> _EXERCISE DIRECTIONS_: Word for word, restate the records that appear below.

> _THE DATA_:
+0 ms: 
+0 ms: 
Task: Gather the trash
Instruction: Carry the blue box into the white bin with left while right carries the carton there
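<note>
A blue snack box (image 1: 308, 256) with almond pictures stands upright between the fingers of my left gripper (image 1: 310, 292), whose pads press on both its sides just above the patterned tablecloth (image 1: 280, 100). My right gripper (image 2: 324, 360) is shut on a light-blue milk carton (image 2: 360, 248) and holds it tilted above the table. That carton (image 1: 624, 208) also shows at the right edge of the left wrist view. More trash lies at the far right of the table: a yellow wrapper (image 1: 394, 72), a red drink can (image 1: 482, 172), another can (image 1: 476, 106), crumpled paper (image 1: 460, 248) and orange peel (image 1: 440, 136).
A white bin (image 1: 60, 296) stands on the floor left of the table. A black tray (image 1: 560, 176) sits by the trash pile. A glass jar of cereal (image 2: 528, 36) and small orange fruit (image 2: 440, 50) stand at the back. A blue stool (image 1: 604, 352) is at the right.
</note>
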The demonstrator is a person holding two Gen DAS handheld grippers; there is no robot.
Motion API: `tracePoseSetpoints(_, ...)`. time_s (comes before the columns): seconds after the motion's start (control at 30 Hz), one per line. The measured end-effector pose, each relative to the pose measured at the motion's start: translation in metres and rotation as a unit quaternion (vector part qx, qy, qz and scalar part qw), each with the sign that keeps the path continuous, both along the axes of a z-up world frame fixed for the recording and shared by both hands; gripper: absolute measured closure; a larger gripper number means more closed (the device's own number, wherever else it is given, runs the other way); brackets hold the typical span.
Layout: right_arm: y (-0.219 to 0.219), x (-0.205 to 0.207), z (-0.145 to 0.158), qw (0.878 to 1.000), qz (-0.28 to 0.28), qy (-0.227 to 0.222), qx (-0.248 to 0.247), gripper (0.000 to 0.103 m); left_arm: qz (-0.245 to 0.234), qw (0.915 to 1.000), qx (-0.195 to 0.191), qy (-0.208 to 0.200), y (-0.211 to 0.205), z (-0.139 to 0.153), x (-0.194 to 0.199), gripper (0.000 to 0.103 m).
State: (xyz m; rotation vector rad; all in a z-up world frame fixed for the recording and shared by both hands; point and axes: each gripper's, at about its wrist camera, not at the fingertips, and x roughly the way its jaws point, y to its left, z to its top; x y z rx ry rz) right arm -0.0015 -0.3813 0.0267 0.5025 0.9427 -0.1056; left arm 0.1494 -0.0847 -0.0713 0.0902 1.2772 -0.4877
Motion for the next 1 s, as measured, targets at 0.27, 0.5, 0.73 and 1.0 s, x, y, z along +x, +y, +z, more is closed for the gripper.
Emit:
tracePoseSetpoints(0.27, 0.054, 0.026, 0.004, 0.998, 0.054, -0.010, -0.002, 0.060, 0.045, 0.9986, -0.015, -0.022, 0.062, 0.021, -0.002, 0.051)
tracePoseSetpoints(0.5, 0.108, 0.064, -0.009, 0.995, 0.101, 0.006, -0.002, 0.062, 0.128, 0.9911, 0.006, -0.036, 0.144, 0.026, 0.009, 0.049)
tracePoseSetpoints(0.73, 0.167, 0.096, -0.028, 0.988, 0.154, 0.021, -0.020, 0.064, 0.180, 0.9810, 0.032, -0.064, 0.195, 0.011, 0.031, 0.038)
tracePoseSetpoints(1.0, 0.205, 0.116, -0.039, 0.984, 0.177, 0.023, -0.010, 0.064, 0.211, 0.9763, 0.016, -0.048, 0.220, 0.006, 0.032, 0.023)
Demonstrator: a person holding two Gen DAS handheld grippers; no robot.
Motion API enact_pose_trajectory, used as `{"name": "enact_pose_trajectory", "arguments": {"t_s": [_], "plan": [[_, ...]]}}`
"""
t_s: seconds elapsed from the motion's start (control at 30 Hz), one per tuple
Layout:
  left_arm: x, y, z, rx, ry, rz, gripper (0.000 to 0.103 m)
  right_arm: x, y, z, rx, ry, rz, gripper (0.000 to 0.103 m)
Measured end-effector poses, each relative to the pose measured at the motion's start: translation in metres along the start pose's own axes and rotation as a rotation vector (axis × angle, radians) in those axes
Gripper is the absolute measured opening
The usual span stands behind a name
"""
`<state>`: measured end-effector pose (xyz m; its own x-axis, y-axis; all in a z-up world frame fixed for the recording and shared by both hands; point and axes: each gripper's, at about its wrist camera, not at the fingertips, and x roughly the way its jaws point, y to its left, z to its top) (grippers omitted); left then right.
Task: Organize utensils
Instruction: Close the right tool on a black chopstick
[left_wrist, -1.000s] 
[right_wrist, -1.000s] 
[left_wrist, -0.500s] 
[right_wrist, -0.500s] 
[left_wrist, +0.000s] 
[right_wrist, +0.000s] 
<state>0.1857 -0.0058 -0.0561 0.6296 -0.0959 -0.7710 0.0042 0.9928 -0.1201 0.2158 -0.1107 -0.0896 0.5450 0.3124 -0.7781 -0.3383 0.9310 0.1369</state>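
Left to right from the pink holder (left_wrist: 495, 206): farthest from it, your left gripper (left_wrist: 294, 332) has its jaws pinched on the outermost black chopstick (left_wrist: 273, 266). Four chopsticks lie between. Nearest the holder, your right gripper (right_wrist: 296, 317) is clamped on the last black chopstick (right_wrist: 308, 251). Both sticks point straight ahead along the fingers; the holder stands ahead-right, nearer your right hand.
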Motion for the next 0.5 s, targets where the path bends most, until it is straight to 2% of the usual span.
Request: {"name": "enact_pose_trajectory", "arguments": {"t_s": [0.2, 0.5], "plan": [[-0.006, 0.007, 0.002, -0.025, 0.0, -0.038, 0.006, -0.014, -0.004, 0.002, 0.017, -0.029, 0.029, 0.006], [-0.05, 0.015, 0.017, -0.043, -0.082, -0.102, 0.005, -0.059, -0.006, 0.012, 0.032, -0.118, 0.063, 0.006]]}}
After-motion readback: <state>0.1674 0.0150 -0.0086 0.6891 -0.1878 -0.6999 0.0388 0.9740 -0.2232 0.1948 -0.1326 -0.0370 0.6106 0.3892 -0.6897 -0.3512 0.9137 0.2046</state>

> _RESPONSE_:
+0 ms: 
+0 ms: 
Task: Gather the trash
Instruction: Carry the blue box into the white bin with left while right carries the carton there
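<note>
A blue snack box (image 1: 308, 256) with almond pictures stands upright between the fingers of my left gripper (image 1: 310, 292), whose pads press on both its sides just above the patterned tablecloth (image 1: 280, 100). My right gripper (image 2: 324, 360) is shut on a light-blue milk carton (image 2: 360, 248) and holds it tilted above the table. That carton (image 1: 624, 208) also shows at the right edge of the left wrist view. More trash lies at the far right of the table: a yellow wrapper (image 1: 394, 72), a red drink can (image 1: 482, 172), another can (image 1: 476, 106), crumpled paper (image 1: 460, 248) and orange peel (image 1: 440, 136).
A white bin (image 1: 60, 296) stands on the floor left of the table. A black tray (image 1: 560, 176) sits by the trash pile. A glass jar of cereal (image 2: 528, 36) and small orange fruit (image 2: 440, 50) stand at the back. A blue stool (image 1: 604, 352) is at the right.
</note>
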The demonstrator is a person holding two Gen DAS handheld grippers; there is no robot.
Motion API: `tracePoseSetpoints(_, ...)`. time_s (comes before the columns): seconds after the motion's start (control at 30 Hz), one per line. The measured end-effector pose, each relative to the pose measured at the motion's start: translation in metres and rotation as a unit quaternion (vector part qx, qy, qz and scalar part qw), each with the sign that keeps the path continuous, both along the axes of a z-up world frame fixed for the recording and shared by both hands; gripper: absolute measured closure; a larger gripper number means more closed (the device's own number, wherever else it is given, runs the other way); brackets hold the typical span.
Layout: right_arm: y (-0.219 to 0.219), x (-0.205 to 0.207), z (-0.145 to 0.158), qw (0.878 to 1.000), qz (-0.28 to 0.28), qy (-0.227 to 0.222), qx (-0.248 to 0.247), gripper (0.000 to 0.103 m); left_arm: qz (-0.245 to 0.234), qw (0.915 to 1.000), qx (-0.195 to 0.191), qy (-0.208 to 0.200), y (-0.211 to 0.205), z (-0.139 to 0.153), x (-0.194 to 0.199), gripper (0.000 to 0.103 m).
State: (xyz m; rotation vector rad; all in a z-up world frame fixed for the recording and shared by both hands; point and axes: each gripper's, at about its wrist camera, not at the fingertips, and x roughly the way its jaws point, y to its left, z to its top; x y z rx ry rz) right arm -0.0015 -0.3813 0.0267 0.5025 0.9427 -0.1056; left arm 0.1494 -0.0847 -0.0713 0.0902 1.2772 -0.4877
Motion for the next 1 s, as measured, targets at 0.27, 0.5, 0.73 and 1.0 s, x, y, z along +x, +y, +z, more is closed for the gripper.
Emit:
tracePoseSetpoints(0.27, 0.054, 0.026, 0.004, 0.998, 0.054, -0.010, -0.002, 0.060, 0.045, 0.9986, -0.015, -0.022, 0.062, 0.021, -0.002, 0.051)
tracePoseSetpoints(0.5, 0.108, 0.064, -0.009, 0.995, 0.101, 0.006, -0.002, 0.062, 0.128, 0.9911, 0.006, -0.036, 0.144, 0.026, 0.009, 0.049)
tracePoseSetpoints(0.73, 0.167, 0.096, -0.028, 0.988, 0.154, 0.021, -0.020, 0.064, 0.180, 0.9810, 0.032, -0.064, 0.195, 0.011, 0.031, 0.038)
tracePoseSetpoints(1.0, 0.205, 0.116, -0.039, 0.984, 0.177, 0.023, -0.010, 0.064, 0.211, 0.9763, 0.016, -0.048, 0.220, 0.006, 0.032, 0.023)
Demonstrator: a person holding two Gen DAS handheld grippers; no robot.
Motion API enact_pose_trajectory, used as `{"name": "enact_pose_trajectory", "arguments": {"t_s": [_], "plan": [[_, ...]]}}`
"""
t_s: seconds elapsed from the motion's start (control at 30 Hz), one per tuple
Layout:
  left_arm: x, y, z, rx, ry, rz, gripper (0.000 to 0.103 m)
  right_arm: x, y, z, rx, ry, rz, gripper (0.000 to 0.103 m)
Measured end-effector poses, each relative to the pose measured at the motion's start: translation in metres along the start pose's own axes and rotation as a rotation vector (axis × angle, radians) in those axes
Gripper is the absolute measured opening
The usual span stands behind a name
"""
`<state>`: measured end-effector pose (xyz m; its own x-axis, y-axis; all in a z-up world frame fixed for the recording and shared by both hands; point and axes: each gripper's, at about its wrist camera, not at the fingertips, and x roughly the way its jaws point, y to its left, z to its top) (grippers omitted); left then right.
Task: Organize utensils
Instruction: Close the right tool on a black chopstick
[left_wrist, -1.000s] 
[right_wrist, -1.000s] 
[left_wrist, -0.500s] 
[right_wrist, -0.500s] 
[left_wrist, +0.000s] 
[right_wrist, +0.000s] 
<state>0.1857 -0.0058 -0.0561 0.6296 -0.0959 -0.7710 0.0042 0.9928 -0.1201 0.2158 -0.1107 -0.0896 0.5450 0.3124 -0.7781 -0.3383 0.9310 0.1369</state>
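Left to right from the pink holder (left_wrist: 495, 206): farthest from it, your left gripper (left_wrist: 294, 332) has its jaws pinched on the outermost black chopstick (left_wrist: 273, 266). Four chopsticks lie between. Nearest the holder, your right gripper (right_wrist: 296, 317) is clamped on the last black chopstick (right_wrist: 308, 251). Both sticks point straight ahead along the fingers; the holder stands ahead-right, nearer your right hand.
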Motion for the next 0.5 s, targets where the path bends most, until it is straight to 2% of the usual span.
Request: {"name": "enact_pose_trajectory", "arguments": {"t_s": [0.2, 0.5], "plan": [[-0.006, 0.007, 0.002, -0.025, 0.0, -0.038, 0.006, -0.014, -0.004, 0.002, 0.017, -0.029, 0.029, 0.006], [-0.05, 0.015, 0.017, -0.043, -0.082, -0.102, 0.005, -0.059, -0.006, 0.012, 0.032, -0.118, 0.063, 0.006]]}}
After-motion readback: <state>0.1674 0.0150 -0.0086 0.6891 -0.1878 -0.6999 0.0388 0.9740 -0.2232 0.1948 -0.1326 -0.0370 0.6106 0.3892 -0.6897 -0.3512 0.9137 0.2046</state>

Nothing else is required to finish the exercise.